Re: kernel-rt rcuc lock contention problem

From: Marcelo Tosatti <hidden>
Date: 2015-02-02 18:25:16

On Wed, Jan 28, 2015 at 10:55:53AM -0800, Paul E. McKenney wrote:

On Wed, Jan 28, 2015 at 04:25:12PM -0200, Marcelo Tosatti wrote:

quoted

On Wed, Jan 28, 2015 at 10:03:35AM -0800, Paul E. McKenney wrote:

quoted

On Tue, Jan 27, 2015 at 11:55:08PM -0200, Marcelo Tosatti wrote:

quoted

On Tue, Jan 27, 2015 at 12:37:52PM -0800, Paul E. McKenney wrote:

quoted

On Mon, Jan 26, 2015 at 02:14:03PM -0500, Luiz Capitulino wrote:

quoted

Paul,

We're running some measurements with cyclictest running inside a
KVM guest where we could observe spinlock contention among rcuc
threads.

Basically, we have a 16-CPU NUMA machine very well setup for RT.
This machine and the guest run the RT kernel. As our test-case
requires an application in the guest taking 100% of the CPU, the
RT priority configuration that gives the best latency is this one:

 263  FF   3  [rcuc/15]
  13  FF   3  [rcub/1]
  12  FF   3  [rcub/0]
 265  FF   2  [ksoftirqd/15]
3181  FF   1  qemu-kvm

In this configuration, the rcuc can preempt the guest's vcpu
thread. This shouldn't be a problem, except for the fact that
we're seeing that in some cases the rcuc/15 thread spends 10us
or more spinning in this spinlock (note that IRQs are disabled
during this period):

__rcu_process_callbacks()
{
...
	local_irq_save(flags);
	if (cpu_needs_another_gp(rsp, rdp)) {
		raw_spin_lock(&rcu_get_root(rsp)->lock); /* irqs disabled. */
		rcu_start_gp(rsp);
		raw_spin_unlock_irqrestore(&rcu_get_root(rsp)->lock, flags);
...

Life can be hard when irq-disabled spinlocks can be preempted!  But how
often does this happen?  Also, does this happen on smaller systems, for
example, with four or eight CPUs?  And I confess to be a bit surprised
that you expect real-time response from a guest that is subject to
preemption -- as I understand it, the usual approach is to give RT guests
their own CPUs.

Or am I missing something?

We are trying to avoid relying on the guest VCPU to voluntarily yield
the CPU therefore allowing the critical services (such as rcu callback 
processing and sched tick processing) to execute.
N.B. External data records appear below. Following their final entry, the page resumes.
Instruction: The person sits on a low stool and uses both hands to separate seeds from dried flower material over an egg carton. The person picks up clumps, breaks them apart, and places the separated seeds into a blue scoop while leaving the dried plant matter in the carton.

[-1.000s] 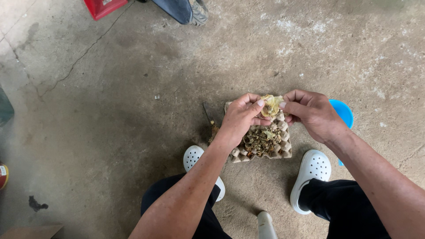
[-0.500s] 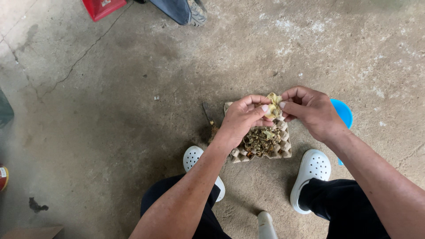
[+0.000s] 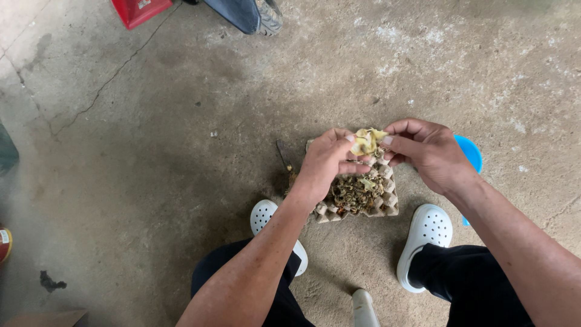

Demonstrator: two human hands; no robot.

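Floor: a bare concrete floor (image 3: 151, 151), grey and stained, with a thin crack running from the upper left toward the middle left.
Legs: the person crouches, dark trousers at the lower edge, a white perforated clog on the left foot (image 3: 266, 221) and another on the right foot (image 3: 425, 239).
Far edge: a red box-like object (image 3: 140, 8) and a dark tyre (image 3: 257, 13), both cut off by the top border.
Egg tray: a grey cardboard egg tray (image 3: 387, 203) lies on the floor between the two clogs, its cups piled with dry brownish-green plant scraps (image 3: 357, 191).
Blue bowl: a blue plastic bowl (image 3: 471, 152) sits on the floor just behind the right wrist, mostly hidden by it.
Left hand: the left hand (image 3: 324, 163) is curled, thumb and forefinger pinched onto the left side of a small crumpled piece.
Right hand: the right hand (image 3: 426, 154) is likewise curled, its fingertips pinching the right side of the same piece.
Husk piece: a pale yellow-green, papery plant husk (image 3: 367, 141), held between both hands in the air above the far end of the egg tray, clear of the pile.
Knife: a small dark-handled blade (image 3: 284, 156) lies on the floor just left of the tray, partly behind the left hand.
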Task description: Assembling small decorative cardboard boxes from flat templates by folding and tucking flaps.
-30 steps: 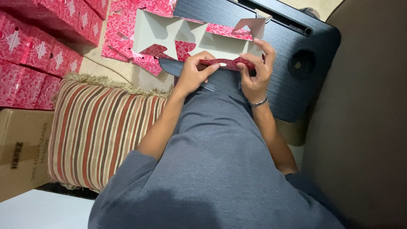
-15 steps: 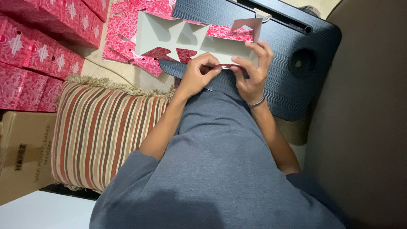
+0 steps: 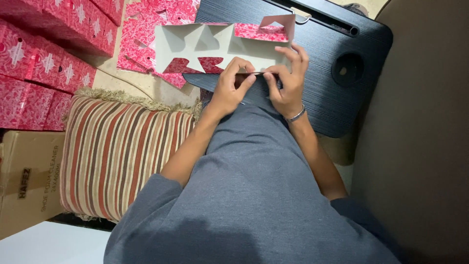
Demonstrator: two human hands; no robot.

These critical services executing in the context of the host?
(If not, I am confused.  Actually, I am confused either way...)

The host. Imagine a Windows 95 guest running a realtime app.
That should help.

Then force the critical services to run on a housekeeping CPU.  If the
host is permitted to preempt the guest, the latency blows you are seeing
are expected behavior.

quoted

We've tried playing with the rcu_nocbs= option. However, it
did not help because, for reasons we don't understand, the rcuc
threads have to handle grace period start even when callback
offloading is used. Handling this case requires this code path
to be executed.

Yep.  The rcu_nocbs= option offloads invocation of RCU callbacks, but not
the per-CPU work required to inform RCU of quiescent states.
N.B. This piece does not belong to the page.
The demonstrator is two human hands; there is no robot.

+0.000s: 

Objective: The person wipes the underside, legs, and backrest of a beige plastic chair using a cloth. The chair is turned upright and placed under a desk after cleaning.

Can't you execute that on vCPU entry/exit? Those are quiescent states
after all.

I am guessing that we are talking about quiescent states in the guest.

Host.

quoted

If so, can't vCPU entry/exit operations happen in guest interrupt
handlers?  If so, these operations are not necessarily quiescent states.
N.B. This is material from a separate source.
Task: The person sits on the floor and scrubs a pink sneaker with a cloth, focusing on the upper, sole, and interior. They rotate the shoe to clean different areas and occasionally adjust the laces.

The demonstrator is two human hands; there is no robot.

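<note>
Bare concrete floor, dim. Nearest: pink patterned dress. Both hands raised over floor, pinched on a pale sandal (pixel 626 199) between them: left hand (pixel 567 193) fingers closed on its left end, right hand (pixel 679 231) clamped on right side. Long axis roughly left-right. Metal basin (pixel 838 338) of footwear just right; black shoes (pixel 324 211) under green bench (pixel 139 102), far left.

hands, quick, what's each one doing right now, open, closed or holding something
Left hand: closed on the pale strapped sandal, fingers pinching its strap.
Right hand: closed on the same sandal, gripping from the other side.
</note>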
vCPU entry/exit are quiescent states in the host.

As is execution in the guest.  If you build the host with NO_HZ_FULL
and boot with the appropriate nohz_full= parameter, this will happen
automatically.  If that is infeasible, then yes, it should be possible
to add an explicit quiescent state in the host at vCPU entry/exit, at
least assuming that the host is in a state permitting this.

quoted

We've cooked the following extremely dirty patch, just to see
what would happen:

diff --git a/kernel/rcutree.c b/kernel/rcutree.c
index eaed1ef..c0771cc 100644
--- a/kernel/rcutree.c
+++ b/kernel/rcutree.c

@@ -2298,9 +2298,19 @@ __rcu_process_callbacks(struct rcu_state *rsp)
 	/* Does this CPU require a not-yet-started grace period? */
 	local_irq_save(flags);
 	if (cpu_needs_another_gp(rsp, rdp)) {
-		raw_spin_lock(&rcu_get_root(rsp)->lock); /* irqs disabled. */
-		rcu_start_gp(rsp);
-		raw_spin_unlock_irqrestore(&rcu_get_root(rsp)->lock, flags);
+		for (;;) {
+			if (!raw_spin_trylock(&rcu_get_root(rsp)->lock)) {
+				local_irq_restore(flags);
+				local_bh_enable();
+				schedule_timeout_interruptible(2);

Yes, the above will get you a splat in mainline kernels, which do not
necessarily push softirq processing to the ksoftirqd kthreads.  ;-)

quoted

+				local_bh_disable();
+				local_irq_save(flags);
+				continue;
+			}
+			rcu_start_gp(rsp);
+			raw_spin_unlock_irqrestore(&rcu_get_root(rsp)->lock, flags);
+			break;
+		}
 	} else {
 		local_irq_restore(flags);
 	}

With this patch rcuc is gone from our traces and the scheduling
latency is reduced by 3us in our CPU-bound test-case.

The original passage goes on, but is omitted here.